#### [Work task]
Your output should be the lines below from the one holding "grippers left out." through the one holding "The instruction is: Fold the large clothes", transcribed exactly, with no pictures.

#### [Exercise materials]
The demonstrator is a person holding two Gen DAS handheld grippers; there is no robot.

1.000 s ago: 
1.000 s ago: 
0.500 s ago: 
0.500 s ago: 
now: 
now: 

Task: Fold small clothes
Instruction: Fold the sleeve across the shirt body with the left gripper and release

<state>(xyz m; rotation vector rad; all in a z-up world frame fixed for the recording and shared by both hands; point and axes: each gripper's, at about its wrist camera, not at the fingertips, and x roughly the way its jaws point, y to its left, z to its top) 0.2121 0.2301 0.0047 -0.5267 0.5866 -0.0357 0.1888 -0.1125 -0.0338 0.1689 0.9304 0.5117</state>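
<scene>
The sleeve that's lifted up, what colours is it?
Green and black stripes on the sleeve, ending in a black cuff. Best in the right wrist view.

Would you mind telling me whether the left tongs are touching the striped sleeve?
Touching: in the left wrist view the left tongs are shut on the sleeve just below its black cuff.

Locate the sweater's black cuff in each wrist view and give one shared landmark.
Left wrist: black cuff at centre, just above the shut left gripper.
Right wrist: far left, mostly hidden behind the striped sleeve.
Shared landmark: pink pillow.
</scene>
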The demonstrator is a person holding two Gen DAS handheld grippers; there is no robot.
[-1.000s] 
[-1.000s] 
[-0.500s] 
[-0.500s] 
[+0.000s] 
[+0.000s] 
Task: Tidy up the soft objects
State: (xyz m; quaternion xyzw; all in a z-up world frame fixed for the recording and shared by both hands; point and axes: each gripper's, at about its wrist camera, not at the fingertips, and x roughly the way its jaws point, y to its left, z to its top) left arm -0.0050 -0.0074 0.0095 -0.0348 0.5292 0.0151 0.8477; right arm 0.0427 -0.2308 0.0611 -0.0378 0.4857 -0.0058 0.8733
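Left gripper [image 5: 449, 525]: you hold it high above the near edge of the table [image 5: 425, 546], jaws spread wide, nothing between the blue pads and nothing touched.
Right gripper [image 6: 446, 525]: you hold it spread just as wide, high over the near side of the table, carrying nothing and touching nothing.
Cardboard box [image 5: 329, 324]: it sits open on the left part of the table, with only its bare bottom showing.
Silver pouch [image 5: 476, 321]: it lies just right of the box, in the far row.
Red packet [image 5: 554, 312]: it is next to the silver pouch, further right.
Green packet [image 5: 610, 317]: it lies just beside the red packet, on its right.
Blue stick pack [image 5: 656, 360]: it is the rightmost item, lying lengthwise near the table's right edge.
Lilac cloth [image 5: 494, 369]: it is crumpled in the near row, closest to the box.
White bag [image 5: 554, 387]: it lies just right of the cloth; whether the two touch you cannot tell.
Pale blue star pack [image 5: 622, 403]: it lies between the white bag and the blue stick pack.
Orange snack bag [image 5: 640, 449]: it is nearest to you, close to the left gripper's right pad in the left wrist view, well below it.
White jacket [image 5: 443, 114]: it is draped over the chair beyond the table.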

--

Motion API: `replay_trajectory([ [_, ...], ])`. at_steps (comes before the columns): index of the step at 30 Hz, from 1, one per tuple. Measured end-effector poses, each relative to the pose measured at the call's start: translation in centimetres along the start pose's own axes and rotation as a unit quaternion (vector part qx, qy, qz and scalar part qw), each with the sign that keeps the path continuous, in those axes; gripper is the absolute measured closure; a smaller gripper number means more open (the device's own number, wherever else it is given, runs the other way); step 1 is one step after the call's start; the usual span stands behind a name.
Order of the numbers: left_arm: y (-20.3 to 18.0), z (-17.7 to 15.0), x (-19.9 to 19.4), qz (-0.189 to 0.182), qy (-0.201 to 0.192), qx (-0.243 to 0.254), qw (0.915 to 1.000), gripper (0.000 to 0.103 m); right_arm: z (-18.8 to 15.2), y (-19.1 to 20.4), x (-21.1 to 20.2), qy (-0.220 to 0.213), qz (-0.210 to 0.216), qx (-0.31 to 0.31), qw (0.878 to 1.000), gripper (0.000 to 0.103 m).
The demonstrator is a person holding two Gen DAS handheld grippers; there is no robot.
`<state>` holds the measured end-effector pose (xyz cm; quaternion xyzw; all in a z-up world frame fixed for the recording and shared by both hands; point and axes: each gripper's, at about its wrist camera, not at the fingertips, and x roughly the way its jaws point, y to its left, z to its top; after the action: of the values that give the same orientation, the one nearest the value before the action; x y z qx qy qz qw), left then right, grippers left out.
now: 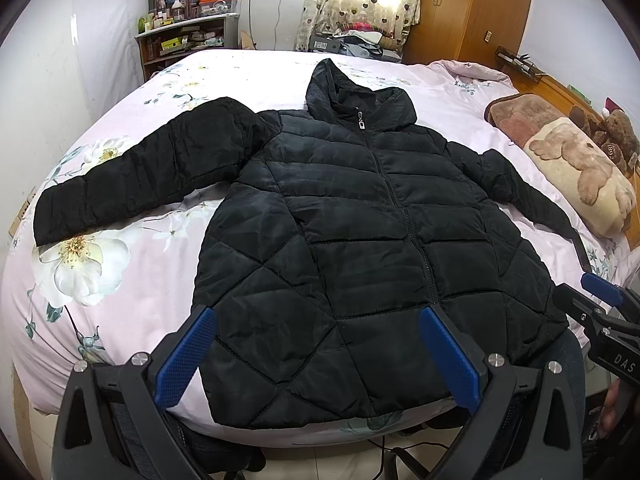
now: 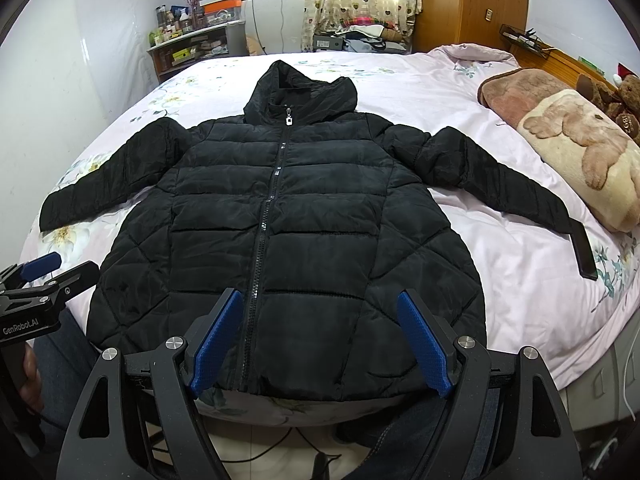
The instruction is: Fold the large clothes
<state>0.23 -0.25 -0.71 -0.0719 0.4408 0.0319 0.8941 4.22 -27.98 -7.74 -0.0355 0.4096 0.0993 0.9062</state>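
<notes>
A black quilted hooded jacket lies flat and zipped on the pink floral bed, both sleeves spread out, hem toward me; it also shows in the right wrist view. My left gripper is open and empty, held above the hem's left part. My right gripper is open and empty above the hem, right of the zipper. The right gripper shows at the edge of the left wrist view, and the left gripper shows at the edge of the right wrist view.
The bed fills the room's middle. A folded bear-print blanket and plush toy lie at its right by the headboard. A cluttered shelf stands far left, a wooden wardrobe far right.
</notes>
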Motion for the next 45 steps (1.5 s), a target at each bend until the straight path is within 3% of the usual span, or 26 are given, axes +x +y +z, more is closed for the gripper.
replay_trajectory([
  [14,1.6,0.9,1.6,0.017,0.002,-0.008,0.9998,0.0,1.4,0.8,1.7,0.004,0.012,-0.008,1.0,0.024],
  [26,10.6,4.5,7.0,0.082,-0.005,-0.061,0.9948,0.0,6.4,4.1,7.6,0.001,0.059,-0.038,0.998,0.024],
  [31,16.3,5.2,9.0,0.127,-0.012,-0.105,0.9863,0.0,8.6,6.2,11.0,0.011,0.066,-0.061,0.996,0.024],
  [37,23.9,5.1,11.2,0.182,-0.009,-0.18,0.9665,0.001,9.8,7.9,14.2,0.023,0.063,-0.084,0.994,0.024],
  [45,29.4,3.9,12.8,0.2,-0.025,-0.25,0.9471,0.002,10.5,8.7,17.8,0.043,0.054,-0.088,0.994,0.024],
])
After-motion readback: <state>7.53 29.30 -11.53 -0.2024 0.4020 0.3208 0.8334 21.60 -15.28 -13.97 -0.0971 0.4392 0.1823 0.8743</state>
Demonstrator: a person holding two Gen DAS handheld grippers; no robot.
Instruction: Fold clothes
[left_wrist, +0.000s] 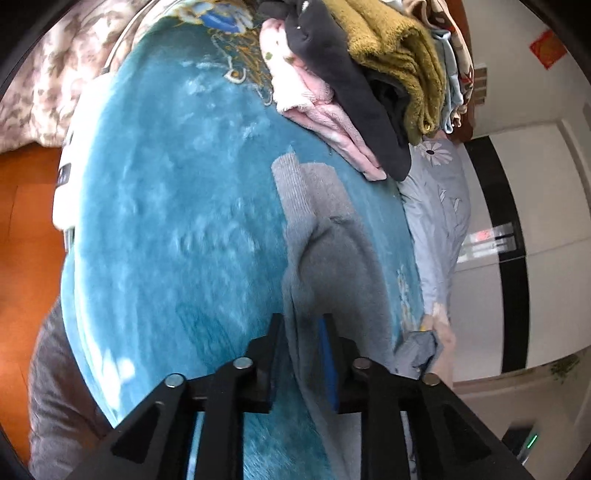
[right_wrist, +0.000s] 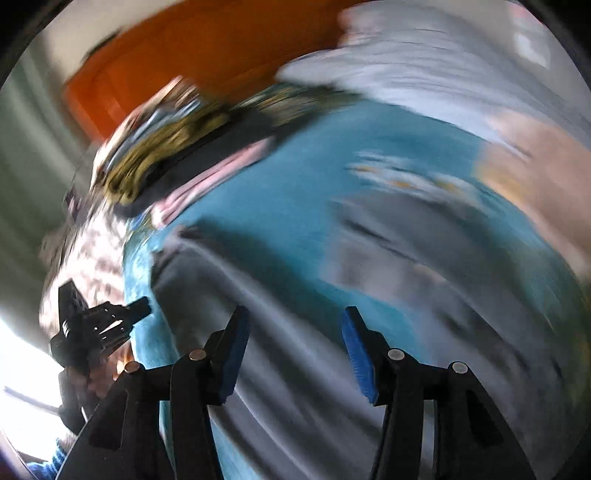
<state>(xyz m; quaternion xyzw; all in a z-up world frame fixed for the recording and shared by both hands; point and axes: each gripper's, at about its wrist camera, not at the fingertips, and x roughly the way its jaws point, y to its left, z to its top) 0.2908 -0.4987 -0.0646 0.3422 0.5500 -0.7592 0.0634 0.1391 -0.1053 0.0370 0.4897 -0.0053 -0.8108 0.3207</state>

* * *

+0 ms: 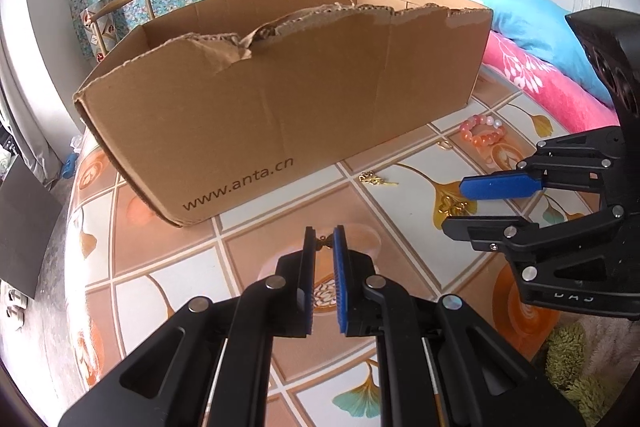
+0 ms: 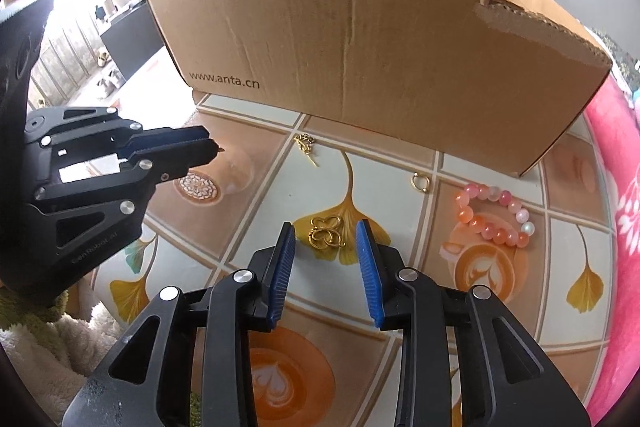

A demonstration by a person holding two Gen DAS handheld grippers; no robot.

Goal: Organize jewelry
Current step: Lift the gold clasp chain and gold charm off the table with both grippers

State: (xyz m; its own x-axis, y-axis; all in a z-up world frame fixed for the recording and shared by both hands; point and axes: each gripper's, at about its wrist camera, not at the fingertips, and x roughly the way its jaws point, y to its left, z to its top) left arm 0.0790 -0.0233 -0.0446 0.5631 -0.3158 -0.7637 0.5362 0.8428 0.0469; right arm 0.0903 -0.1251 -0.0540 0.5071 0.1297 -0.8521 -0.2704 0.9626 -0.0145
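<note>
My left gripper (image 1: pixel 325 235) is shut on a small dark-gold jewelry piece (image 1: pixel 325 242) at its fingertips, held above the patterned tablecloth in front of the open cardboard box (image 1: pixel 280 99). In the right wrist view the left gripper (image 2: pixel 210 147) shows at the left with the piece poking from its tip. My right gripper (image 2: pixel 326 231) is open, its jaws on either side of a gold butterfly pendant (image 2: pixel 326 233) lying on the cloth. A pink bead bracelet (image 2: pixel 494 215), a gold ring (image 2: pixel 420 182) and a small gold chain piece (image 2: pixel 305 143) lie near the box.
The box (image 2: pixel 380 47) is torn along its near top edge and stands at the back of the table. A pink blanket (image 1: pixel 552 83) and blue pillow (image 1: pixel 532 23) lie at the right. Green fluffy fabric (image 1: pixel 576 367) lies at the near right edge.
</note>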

#### [Finished exercise]
`<state>` holds the measured end-effector pose (xyz cm; quaternion xyzw; all in a z-up world frame fixed for the recording and shared by both hands; point and axes: each gripper's, at about its wrist camera, not at the fingertips, and x roughly the way its jaws point, y to its left, z to its top; after the action: of the values that give the same orientation, the one nearest the value before the action; x y z qx qy qz qw), left then right, grippers left out.
now: 
now: 
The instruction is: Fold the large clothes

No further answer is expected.